> **Activity**: Keeping every word and mark, copy all of the data.

——

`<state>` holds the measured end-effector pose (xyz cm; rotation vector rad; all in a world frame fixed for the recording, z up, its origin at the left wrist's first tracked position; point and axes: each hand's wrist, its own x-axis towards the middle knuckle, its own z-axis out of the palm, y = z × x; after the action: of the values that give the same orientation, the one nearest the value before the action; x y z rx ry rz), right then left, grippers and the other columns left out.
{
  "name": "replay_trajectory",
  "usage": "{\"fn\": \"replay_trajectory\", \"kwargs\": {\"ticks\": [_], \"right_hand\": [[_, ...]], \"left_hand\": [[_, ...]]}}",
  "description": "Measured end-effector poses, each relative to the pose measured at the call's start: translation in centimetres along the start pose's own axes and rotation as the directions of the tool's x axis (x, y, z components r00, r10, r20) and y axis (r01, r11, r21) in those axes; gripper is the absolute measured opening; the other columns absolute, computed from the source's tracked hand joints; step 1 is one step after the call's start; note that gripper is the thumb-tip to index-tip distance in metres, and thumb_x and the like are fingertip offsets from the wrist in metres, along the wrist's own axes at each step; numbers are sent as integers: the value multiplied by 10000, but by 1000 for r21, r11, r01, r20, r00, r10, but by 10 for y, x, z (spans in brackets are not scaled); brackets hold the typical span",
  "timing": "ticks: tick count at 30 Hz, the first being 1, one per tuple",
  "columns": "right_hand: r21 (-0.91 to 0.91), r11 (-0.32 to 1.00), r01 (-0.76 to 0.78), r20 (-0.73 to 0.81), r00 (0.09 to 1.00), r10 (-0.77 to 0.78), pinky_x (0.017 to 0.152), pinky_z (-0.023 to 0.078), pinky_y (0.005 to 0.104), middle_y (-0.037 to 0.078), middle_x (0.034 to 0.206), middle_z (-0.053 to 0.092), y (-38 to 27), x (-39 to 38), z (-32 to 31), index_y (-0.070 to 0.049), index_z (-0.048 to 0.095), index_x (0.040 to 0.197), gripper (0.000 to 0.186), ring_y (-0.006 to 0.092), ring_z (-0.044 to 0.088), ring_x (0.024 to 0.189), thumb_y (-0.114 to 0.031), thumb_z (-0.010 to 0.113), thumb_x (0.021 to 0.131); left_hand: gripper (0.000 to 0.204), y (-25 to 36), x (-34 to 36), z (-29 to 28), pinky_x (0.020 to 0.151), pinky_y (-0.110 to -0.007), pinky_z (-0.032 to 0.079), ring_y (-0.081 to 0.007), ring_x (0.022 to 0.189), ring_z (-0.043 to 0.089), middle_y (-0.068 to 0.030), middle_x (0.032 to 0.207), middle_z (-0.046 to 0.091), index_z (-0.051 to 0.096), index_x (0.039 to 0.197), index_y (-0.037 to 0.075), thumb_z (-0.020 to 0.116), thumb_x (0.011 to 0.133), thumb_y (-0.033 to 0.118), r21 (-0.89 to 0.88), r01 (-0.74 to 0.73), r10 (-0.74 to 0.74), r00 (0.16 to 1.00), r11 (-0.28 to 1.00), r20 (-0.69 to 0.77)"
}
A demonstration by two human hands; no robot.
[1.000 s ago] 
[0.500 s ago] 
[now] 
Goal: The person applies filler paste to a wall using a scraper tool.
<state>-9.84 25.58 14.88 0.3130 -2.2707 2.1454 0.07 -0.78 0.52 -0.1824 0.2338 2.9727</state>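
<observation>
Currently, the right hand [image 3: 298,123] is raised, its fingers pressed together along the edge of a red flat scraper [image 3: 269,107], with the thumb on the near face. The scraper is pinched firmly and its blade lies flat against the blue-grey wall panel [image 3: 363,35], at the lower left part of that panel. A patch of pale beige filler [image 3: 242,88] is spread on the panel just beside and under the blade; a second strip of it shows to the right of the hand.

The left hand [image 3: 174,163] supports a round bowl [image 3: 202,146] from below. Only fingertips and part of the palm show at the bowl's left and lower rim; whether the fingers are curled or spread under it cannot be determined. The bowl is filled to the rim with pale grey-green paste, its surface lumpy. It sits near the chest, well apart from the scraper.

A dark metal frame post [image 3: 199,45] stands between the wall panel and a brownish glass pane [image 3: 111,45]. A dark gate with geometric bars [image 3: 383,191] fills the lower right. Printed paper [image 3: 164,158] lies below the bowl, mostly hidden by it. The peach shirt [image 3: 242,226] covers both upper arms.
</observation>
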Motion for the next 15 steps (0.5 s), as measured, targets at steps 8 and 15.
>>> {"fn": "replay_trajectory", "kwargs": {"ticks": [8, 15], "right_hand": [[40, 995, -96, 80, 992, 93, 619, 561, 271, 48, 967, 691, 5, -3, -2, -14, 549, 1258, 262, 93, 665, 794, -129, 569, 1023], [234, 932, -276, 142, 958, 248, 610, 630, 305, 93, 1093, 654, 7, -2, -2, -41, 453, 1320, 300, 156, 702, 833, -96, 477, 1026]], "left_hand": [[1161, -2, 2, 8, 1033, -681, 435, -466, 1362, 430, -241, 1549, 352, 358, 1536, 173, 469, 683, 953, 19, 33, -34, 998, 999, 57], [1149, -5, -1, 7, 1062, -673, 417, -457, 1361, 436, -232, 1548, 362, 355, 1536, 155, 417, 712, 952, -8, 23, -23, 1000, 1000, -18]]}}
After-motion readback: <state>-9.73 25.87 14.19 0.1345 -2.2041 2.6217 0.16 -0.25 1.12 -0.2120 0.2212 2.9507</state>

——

> **Reply to the exercise**:
`<state>` holds the measured end-effector pose (xyz cm; rotation vector rad; all in a world frame fixed for the recording, z up, its origin at the left wrist's first tracked position; point and axes: each hand's wrist, its own x-axis towards the middle knuckle, its own z-axis out of the palm, y = z × x; after the action: of the values that give the same orientation, the one nearest the value before the action; x y z rx ry rz), right then left, grippers and the other columns left out.
{
  "name": "replay_trajectory",
  "usage": "{\"fn\": \"replay_trajectory\", \"kwargs\": {\"ticks\": [_], \"right_hand\": [[_, ...]], \"left_hand\": [[_, ...]]}}",
  "description": "Measured end-effector poses, each relative to the pose measured at the call's start: translation in centimetres along the start pose's own axes and rotation as the directions of the tool's x axis (x, y, z components r00, r10, r20) and y axis (r01, r11, r21) in those axes; gripper is the absolute measured opening; the other columns absolute, computed from the source's tracked hand joints; step 1 is one step after the call's start; note that gripper is the thumb-tip to index-tip distance in metres, and thumb_x and the like are fingertip offsets from the wrist in metres, along the wrist's own axes at each step; numbers are sent as integers: the value multiplied by 10000, but by 1000 for r21, r11, r01, r20, r00, r10, but by 10 for y, x, z (spans in brackets are not scaled); brackets hold the typical span",
  "timing": "ticks: tick count at 30 Hz, the first being 1, one per tuple",
  "columns": "right_hand: r21 (-0.91 to 0.91), r11 (-0.32 to 1.00), r01 (-0.76 to 0.78), r20 (-0.73 to 0.81), r00 (0.09 to 1.00), r10 (-0.77 to 0.78), pinky_x (0.017 to 0.152), pinky_z (-0.023 to 0.078), pinky_y (0.005 to 0.104), middle_y (-0.037 to 0.078), middle_x (0.034 to 0.206), middle_z (-0.053 to 0.092), y (-38 to 27), x (-39 to 38), z (-32 to 31), index_y (-0.070 to 0.049), index_z (-0.048 to 0.095), index_x (0.040 to 0.197), gripper (0.000 to 0.186), ring_y (-0.006 to 0.092), ring_z (-0.044 to 0.088), ring_x (0.024 to 0.189), thumb_y (-0.114 to 0.031), thumb_z (-0.010 to 0.113), thumb_x (0.021 to 0.131); left_hand: gripper (0.000 to 0.204), y (-25 to 36), x (-34 to 36), z (-29 to 28), pinky_x (0.020 to 0.151), pinky_y (-0.110 to -0.007), pinky_z (-0.032 to 0.079), ring_y (-0.081 to 0.007), ring_x (0.022 to 0.189), ring_z (-0.043 to 0.089), middle_y (-0.068 to 0.030), middle_x (0.032 to 0.207), middle_z (-0.046 to 0.091), index_z (-0.051 to 0.096), index_x (0.039 to 0.197), index_y (-0.037 to 0.075), thumb_z (-0.020 to 0.116), thumb_x (0.011 to 0.133), thumb_y (-0.033 to 0.118), r21 (-0.89 to 0.88), r01 (-0.74 to 0.73), r10 (-0.74 to 0.74), r00 (0.16 to 1.00), r11 (-0.28 to 1.00), r20 (-0.69 to 0.77)"
}
A demonstration by two human hands; no robot.
[1.000 s ago] 
[0.500 s ago] 
[now] 
Goal: The person applies filler paste to a wall using a scraper tool.
<state>-9.84 25.58 14.88 0.3130 -2.2707 2.1454 0.07 -0.78 0.52 -0.1824 0.2338 2.9727</state>
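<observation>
Currently, the right hand [image 3: 298,123] is raised, its fingers pressed together along the edge of a red flat scraper [image 3: 269,107], with the thumb on the near face. The scraper is pinched firmly and its blade lies flat against the blue-grey wall panel [image 3: 363,35], at the lower left part of that panel. A patch of pale beige filler [image 3: 242,88] is spread on the panel just beside and under the blade; a second strip of it shows to the right of the hand.

The left hand [image 3: 174,163] supports a round bowl [image 3: 202,146] from below. Only fingertips and part of the palm show at the bowl's left and lower rim; whether the fingers are curled or spread under it cannot be determined. The bowl is filled to the rim with pale grey-green paste, its surface lumpy. It sits near the chest, well apart from the scraper.

A dark metal frame post [image 3: 199,45] stands between the wall panel and a brownish glass pane [image 3: 111,45]. A dark gate with geometric bars [image 3: 383,191] fills the lower right. Printed paper [image 3: 164,158] lies below the bowl, mostly hidden by it. The peach shirt [image 3: 242,226] covers both upper arms.
</observation>
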Motion for the next 15 steps (0.5 s), as measured, targets at steps 8 and 15.
>>> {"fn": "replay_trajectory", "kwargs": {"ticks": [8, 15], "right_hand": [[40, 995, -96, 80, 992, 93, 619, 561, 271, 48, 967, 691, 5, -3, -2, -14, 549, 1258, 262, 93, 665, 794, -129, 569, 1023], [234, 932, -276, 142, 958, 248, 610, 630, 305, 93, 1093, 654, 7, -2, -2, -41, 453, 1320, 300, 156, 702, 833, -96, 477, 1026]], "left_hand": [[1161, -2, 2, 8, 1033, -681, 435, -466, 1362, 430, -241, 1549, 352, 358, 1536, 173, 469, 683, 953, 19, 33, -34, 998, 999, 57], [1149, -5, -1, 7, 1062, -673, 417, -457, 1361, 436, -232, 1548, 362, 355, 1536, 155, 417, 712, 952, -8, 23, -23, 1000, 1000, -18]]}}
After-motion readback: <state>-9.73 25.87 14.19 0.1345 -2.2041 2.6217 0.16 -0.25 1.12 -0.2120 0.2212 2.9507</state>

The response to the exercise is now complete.